**TO DO:** Find each line below that includes "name", then copy it.

=======

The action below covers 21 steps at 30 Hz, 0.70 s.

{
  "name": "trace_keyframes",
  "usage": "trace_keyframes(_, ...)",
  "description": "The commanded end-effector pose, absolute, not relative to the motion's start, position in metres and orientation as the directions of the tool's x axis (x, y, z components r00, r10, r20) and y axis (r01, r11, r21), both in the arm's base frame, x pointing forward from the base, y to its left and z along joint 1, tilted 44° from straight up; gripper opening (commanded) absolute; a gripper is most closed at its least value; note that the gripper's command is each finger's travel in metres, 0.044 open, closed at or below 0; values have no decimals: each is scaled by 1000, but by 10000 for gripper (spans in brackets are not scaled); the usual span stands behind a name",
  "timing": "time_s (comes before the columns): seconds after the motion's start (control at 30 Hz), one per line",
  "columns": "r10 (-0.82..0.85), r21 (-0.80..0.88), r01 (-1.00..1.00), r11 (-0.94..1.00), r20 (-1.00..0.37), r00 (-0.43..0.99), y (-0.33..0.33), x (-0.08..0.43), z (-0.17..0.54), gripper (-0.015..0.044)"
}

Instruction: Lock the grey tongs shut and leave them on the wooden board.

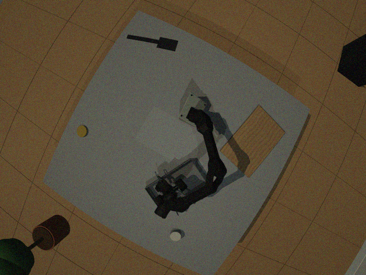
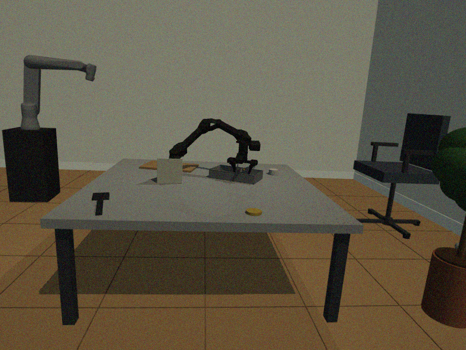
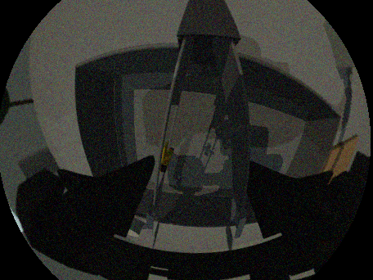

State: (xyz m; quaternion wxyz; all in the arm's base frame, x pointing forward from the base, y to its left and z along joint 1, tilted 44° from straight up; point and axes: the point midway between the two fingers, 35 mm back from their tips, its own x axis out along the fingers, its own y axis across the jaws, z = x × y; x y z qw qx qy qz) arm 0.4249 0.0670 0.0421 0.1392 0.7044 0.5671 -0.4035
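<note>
The grey tongs [image 3: 241,160] lie spread open across the roasting tin [image 1: 201,168] [image 2: 219,174] [image 3: 98,123]. In the wrist view their hinge end is at the top and their two arms run down between my fingers. A small yellow and black piece [image 3: 166,156] shows at the left arm. My gripper [image 1: 172,187] [image 2: 242,172] [image 3: 195,160] is open, pointing down low over the tin, one finger outside each arm of the tongs. Whether the fingers touch them cannot be told. The wooden board [image 1: 257,133] [image 2: 150,164] [image 3: 348,153] lies flat, with nothing on it.
A white disc [image 1: 175,236] [image 2: 273,171] stands near the tin. A yellow disc [image 1: 81,131] [image 2: 253,211] and a dark paddle-shaped thing [image 1: 167,43] [image 2: 100,196] lie farther off. A pale upright panel [image 2: 169,171] stands by the arm's base.
</note>
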Motion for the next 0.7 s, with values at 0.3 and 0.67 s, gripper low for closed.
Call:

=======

**WRITTEN SOLUTION:**
  "name": "trace_keyframes",
  "description": "The commanded end-effector pose, absolute, not relative to the motion's start, position in metres and orientation as the directions of the tool's x axis (x, y, z components r00, r10, r20) and y axis (r01, r11, r21), both in the arm's base frame, x pointing forward from the base, y to its left and z along joint 1, tilted 44° from straight up; gripper opening (commanded) absolute; a gripper is most closed at its least value; note that the gripper's command is each finger's travel in metres, 0.044 open, closed at or below 0; values have no decimals: each is scaled by 1000, but by 10000 for gripper (spans in brackets are not scaled); the usual span stands behind a name",

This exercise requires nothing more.